Exercise brief: In the data below, set down exactly the lines from the one containing "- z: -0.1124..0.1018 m" up to and including the one containing "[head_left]". Leave the pictures out.

------ Material provided ------

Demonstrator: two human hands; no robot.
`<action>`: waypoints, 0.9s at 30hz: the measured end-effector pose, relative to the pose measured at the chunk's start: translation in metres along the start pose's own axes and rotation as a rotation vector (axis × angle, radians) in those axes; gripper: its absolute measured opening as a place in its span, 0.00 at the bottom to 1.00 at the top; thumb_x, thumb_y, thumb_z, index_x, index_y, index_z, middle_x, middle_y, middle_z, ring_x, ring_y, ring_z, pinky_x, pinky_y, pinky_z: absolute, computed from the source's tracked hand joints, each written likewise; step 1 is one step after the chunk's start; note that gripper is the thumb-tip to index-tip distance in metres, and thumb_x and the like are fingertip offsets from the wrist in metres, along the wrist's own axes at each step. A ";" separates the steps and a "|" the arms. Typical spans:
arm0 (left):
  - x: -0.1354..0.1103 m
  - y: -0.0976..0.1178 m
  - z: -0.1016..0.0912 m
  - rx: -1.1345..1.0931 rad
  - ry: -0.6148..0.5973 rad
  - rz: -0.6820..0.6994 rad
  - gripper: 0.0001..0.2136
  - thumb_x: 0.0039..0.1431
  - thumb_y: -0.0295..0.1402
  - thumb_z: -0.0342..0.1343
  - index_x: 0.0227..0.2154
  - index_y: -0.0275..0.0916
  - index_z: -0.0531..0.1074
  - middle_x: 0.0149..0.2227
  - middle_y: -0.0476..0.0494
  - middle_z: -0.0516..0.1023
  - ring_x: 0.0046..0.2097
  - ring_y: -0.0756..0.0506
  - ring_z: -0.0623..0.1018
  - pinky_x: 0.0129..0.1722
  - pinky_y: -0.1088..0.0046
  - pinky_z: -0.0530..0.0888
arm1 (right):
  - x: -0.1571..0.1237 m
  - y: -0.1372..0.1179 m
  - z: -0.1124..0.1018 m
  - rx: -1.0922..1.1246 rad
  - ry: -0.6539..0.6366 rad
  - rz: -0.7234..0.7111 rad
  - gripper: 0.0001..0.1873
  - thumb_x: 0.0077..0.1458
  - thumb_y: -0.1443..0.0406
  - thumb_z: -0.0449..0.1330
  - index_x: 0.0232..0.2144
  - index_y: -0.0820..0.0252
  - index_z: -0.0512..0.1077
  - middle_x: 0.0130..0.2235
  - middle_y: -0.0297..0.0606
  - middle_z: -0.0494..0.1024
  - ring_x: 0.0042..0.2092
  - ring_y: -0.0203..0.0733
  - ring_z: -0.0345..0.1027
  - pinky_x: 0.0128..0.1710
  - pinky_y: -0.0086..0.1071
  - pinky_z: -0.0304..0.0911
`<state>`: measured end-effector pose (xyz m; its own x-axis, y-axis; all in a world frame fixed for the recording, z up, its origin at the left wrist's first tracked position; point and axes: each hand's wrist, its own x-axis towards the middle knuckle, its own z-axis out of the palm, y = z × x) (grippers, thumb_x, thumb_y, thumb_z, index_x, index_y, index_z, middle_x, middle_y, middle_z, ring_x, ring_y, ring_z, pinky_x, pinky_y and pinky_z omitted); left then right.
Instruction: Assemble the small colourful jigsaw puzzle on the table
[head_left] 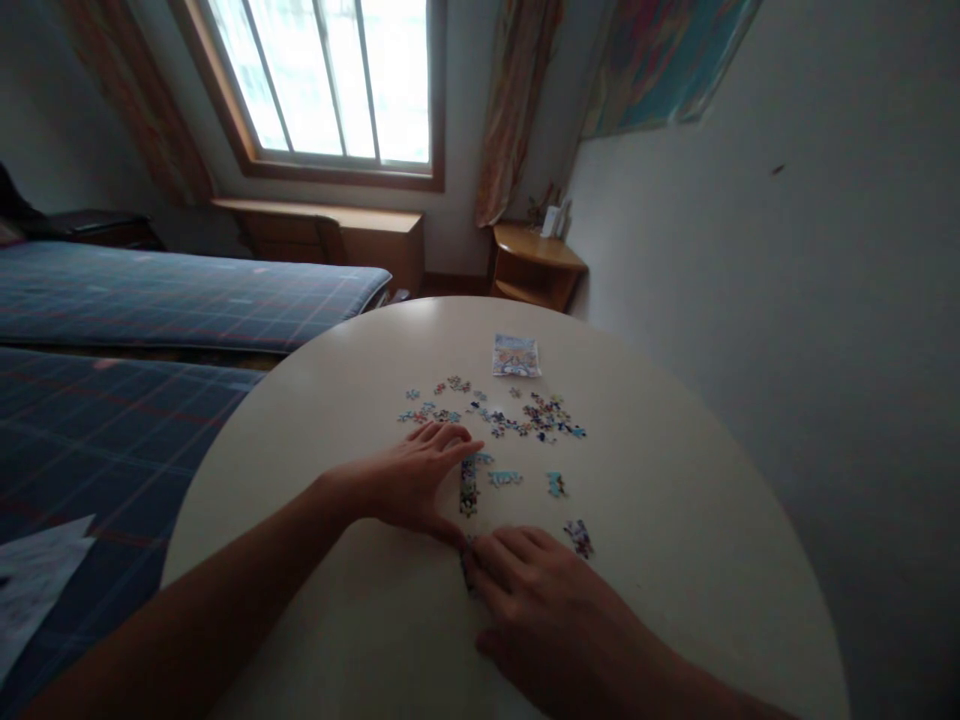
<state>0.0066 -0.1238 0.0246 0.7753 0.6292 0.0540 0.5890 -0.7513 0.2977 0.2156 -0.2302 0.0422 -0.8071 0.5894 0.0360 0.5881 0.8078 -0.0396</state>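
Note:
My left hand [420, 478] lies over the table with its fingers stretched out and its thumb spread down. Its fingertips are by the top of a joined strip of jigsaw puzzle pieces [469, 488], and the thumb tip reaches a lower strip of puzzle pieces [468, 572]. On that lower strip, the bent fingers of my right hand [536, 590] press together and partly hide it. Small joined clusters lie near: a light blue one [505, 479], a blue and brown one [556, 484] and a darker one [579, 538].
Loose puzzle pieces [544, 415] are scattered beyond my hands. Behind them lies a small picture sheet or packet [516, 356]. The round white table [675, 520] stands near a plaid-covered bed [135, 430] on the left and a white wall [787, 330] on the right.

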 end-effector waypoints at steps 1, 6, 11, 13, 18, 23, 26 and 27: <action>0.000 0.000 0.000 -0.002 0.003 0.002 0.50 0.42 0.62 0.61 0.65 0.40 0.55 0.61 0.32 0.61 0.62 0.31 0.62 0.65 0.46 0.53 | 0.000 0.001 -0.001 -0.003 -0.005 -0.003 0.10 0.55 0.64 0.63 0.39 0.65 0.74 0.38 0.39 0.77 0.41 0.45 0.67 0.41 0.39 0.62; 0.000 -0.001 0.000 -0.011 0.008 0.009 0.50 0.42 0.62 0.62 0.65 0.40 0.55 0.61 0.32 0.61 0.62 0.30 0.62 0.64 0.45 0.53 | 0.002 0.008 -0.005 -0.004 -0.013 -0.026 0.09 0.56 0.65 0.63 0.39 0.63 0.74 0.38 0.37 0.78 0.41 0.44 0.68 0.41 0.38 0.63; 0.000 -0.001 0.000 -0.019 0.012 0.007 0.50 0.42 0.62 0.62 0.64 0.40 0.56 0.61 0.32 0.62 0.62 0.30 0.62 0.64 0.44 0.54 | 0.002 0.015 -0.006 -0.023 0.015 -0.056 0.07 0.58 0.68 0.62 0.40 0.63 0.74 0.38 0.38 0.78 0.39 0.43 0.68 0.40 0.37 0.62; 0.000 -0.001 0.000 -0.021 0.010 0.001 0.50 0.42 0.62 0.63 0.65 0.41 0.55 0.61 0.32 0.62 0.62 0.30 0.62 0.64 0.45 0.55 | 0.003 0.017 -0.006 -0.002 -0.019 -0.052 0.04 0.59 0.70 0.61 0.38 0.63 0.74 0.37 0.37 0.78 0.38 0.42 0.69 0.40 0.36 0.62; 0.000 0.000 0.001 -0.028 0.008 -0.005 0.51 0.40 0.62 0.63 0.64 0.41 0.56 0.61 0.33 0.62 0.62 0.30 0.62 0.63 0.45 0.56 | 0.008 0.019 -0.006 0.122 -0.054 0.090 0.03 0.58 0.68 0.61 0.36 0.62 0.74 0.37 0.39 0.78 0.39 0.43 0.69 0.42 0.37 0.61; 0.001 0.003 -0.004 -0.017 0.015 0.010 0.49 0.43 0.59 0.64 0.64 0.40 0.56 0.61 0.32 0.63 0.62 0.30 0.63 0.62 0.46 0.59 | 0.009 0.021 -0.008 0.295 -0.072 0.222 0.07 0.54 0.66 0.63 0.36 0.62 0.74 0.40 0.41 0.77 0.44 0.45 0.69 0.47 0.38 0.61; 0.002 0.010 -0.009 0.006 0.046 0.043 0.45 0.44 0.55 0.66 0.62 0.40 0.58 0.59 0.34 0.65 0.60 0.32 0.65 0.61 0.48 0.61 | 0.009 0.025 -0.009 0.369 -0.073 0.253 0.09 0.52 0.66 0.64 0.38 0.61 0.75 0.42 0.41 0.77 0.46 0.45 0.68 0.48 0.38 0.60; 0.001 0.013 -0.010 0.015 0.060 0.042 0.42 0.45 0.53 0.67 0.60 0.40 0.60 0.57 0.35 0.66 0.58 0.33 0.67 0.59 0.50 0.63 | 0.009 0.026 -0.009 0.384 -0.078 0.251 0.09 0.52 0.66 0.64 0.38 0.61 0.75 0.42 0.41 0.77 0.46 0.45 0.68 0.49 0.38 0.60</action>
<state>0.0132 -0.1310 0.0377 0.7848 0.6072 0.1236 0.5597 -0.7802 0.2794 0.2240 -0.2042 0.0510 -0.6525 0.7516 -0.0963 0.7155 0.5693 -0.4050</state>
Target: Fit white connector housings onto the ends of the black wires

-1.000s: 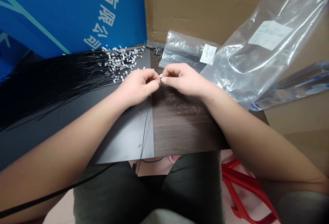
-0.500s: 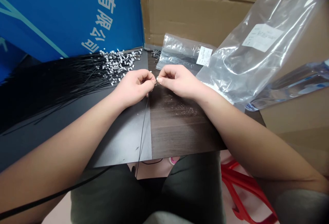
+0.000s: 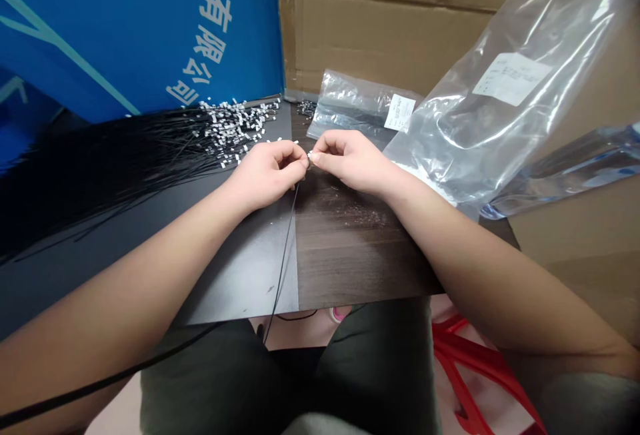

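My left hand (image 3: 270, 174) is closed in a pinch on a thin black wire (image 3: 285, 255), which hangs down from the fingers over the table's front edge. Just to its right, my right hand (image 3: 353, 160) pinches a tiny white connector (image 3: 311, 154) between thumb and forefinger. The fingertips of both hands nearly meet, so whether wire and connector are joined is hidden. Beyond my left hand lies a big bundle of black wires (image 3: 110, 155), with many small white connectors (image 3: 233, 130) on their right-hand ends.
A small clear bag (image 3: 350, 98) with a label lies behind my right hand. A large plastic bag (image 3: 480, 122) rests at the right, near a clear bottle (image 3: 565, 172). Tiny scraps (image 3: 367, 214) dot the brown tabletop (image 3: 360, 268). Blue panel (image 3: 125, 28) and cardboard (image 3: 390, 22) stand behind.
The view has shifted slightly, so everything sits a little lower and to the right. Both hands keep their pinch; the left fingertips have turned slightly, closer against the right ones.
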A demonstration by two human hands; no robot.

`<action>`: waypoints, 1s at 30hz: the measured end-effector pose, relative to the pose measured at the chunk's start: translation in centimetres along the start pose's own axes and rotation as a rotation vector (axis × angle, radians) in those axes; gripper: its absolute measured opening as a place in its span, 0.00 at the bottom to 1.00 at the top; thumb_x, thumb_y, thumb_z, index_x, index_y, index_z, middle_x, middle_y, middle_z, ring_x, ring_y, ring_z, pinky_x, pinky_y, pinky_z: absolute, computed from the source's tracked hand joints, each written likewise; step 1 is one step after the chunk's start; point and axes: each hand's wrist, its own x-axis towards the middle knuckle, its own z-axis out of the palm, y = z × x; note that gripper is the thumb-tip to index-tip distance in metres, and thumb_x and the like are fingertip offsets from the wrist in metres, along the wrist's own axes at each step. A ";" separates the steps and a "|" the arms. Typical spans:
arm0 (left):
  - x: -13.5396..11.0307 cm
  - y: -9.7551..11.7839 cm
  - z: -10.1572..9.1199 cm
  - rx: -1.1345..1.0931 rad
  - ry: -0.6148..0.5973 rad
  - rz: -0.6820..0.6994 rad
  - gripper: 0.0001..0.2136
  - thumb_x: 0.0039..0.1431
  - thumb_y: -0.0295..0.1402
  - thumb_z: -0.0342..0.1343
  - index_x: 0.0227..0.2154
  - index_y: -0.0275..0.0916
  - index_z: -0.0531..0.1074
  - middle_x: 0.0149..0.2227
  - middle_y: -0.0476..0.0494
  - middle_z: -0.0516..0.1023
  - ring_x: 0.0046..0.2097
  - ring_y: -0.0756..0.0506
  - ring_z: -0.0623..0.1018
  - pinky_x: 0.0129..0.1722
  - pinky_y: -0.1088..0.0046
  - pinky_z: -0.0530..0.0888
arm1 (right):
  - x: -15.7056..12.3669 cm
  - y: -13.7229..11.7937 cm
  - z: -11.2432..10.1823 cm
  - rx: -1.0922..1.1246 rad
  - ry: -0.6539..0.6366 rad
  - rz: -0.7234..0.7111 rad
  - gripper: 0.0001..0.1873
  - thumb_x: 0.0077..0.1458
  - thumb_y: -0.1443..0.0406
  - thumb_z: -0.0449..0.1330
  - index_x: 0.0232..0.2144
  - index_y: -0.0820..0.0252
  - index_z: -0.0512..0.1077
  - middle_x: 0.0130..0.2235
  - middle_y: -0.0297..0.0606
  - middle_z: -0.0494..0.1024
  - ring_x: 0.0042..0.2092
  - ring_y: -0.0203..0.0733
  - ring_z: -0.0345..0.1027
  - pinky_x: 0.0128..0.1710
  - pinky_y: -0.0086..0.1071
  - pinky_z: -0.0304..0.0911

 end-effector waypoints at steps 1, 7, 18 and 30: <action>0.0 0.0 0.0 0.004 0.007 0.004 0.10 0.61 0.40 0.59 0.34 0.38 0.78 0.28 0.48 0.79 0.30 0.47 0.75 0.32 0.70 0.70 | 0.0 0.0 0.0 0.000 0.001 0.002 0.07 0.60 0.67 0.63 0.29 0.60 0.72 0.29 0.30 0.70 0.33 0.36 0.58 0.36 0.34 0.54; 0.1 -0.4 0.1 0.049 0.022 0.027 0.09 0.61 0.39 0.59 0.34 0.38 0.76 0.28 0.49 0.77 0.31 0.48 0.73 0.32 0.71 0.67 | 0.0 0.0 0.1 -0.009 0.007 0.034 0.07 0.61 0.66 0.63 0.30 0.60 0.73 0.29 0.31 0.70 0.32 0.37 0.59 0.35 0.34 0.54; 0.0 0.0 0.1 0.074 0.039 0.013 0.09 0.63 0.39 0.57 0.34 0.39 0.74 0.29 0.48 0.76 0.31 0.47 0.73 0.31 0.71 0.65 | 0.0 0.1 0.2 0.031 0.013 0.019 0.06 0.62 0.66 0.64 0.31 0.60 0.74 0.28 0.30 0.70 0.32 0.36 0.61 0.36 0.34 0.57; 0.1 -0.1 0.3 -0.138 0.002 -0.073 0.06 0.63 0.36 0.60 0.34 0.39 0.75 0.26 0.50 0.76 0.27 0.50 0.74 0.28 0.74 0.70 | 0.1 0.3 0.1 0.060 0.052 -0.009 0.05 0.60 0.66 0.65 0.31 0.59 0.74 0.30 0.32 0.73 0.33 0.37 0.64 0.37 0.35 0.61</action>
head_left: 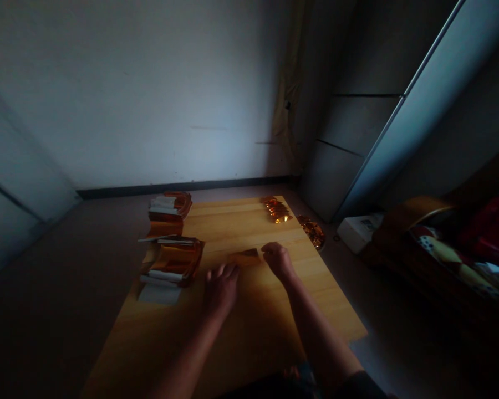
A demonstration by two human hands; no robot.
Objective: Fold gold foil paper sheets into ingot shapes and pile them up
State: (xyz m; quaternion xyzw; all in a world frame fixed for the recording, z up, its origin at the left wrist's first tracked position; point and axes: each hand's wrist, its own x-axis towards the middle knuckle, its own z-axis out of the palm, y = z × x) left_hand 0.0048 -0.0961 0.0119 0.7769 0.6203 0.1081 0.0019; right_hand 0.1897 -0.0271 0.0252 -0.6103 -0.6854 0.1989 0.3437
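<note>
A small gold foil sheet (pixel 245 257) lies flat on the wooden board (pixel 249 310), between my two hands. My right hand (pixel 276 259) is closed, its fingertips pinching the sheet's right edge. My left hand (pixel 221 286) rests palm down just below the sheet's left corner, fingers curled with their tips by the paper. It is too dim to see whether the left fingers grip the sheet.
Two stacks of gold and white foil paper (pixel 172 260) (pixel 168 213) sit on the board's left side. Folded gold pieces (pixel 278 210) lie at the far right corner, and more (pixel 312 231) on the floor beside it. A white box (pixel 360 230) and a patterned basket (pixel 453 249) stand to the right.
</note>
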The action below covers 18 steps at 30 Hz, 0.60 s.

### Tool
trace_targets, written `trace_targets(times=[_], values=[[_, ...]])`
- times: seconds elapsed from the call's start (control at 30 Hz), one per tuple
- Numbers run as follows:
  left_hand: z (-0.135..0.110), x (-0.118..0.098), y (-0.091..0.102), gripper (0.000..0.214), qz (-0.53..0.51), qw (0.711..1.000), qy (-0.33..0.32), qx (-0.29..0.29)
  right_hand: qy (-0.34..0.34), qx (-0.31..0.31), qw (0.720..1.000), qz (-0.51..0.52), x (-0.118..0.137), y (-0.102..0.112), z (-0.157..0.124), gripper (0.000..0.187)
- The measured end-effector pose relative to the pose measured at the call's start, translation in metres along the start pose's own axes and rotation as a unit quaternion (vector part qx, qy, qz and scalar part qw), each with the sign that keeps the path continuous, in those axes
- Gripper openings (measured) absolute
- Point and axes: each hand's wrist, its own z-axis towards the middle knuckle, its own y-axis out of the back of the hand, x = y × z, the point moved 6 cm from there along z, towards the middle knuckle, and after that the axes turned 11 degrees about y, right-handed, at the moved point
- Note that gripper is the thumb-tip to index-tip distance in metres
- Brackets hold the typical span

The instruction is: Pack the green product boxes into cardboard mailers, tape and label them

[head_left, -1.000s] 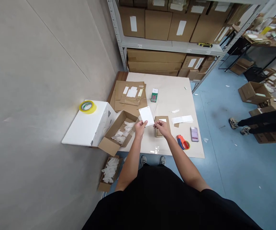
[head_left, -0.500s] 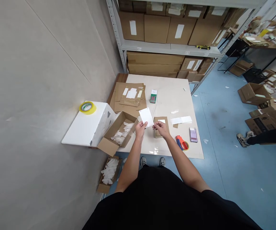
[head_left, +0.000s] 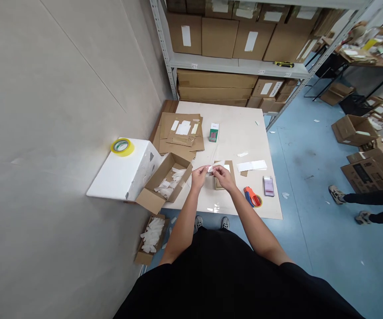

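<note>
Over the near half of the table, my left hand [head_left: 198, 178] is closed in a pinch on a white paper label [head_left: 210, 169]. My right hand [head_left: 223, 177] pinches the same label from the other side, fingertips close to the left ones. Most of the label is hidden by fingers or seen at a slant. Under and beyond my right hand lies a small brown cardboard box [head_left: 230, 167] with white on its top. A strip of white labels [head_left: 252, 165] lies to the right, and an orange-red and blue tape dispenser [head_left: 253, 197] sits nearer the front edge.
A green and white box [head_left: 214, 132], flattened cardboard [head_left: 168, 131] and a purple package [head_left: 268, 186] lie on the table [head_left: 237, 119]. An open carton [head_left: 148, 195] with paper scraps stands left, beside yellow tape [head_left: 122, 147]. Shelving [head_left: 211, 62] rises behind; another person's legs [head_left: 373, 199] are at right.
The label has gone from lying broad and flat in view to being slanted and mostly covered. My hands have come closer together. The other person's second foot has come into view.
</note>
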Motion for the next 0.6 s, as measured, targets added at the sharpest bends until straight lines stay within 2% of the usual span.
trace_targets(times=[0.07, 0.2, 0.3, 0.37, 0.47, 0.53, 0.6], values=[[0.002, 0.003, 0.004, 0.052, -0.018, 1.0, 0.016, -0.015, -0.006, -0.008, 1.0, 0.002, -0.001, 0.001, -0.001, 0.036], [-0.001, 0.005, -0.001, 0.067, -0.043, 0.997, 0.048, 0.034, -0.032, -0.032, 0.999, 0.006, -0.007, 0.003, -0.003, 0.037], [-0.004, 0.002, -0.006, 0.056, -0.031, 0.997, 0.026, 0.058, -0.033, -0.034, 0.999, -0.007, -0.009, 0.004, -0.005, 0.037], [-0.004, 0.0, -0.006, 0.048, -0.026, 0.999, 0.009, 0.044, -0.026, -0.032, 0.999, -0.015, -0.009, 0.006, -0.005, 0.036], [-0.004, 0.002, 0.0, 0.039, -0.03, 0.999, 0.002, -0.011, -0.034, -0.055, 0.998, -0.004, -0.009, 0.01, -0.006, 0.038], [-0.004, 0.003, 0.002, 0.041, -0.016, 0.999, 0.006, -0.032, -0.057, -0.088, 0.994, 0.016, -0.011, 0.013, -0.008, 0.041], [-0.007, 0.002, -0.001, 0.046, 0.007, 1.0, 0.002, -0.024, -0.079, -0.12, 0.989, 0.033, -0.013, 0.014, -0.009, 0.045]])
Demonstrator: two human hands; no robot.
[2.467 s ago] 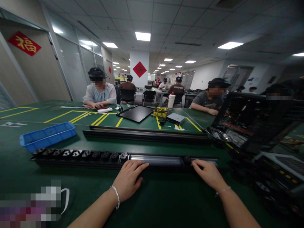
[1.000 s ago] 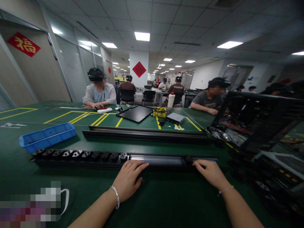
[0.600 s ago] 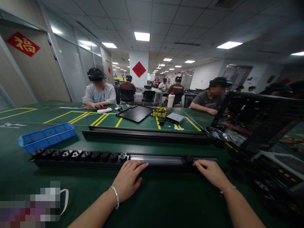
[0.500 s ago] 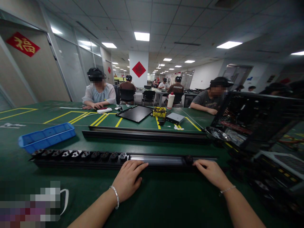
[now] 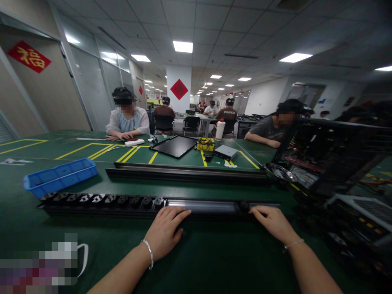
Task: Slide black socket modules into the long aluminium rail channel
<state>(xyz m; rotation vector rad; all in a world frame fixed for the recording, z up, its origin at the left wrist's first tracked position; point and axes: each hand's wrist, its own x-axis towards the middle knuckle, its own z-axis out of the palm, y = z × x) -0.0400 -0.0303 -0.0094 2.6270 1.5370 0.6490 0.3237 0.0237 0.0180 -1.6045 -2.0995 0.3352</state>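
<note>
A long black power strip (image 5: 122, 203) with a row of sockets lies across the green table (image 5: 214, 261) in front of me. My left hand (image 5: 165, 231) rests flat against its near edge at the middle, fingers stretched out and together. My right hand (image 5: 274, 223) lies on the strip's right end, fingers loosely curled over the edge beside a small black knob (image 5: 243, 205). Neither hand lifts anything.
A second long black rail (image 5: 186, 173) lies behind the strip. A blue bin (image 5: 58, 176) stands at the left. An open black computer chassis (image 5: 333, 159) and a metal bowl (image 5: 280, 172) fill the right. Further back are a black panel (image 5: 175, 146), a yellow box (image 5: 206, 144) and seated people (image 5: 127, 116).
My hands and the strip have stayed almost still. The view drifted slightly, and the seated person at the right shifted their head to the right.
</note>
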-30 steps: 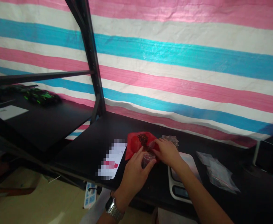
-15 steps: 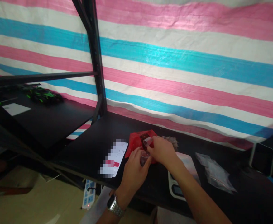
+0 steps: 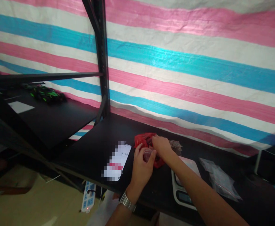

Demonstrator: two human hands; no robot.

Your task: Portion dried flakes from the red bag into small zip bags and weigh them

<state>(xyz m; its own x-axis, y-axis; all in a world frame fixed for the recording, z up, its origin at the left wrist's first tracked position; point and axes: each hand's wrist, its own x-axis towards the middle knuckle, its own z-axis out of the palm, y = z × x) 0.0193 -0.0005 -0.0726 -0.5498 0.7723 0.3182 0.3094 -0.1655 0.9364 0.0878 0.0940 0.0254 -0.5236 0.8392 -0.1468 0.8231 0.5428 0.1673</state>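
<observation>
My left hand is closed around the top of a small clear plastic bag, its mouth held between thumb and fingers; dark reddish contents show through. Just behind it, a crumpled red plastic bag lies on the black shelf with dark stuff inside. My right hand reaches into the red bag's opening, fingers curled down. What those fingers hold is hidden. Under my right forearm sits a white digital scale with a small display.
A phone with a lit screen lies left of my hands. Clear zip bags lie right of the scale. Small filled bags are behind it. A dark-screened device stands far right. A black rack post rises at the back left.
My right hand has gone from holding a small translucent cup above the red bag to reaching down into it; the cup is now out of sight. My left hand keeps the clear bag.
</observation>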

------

Exercise response:
  - z: -0.1124..0.1018 m
  - rx: -1.0922..1.1246 rad
  - ry: -0.6539..0.6366 rad
  - rz: -0.7234..0.7111 rad
  - gripper: 0.0001..0.1873
  - thumb_x: 0.0077..0.1458
  - thumb_y: -0.1443..0.0406
  - thumb_z: -0.0449..0.1330
  - index_x: 0.0232..0.2144
  - index_y: -0.0820..0.0252
  - index_z: -0.0512..0.1077
  - middle_x: 0.0130..0.2235
  - middle_y: -0.0297..0.0606
  - middle_z: -0.0494..0.1024
  - ring_x: 0.0042..0.2092
  - ring_y: -0.0203..0.0733
  - ring_z: -0.0345..0.1027
  - pinky_x: 0.0128..0.1710
  - pinky_y: -0.0086..0.1071
  - pinky_z: -0.0304..0.0911
`<state>`: measured end-effector pose (xyz m; its own x-axis, y-axis; all in a world frame fixed for the recording, z up, its origin at the left wrist's first tracked position; point and axes: each hand's wrist, its own x-axis towards the middle knuckle, its own z-axis out of the palm, y = z × x) (grippers, thumb_x, thumb_y, thumb_z, index_x, index_y, index_z, middle_x, middle_y, middle_z, ring_x, ring_y, ring_z, pinky_x, pinky_y and pinky_z omitted); left then right.
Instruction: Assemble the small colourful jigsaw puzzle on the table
[head_left] 

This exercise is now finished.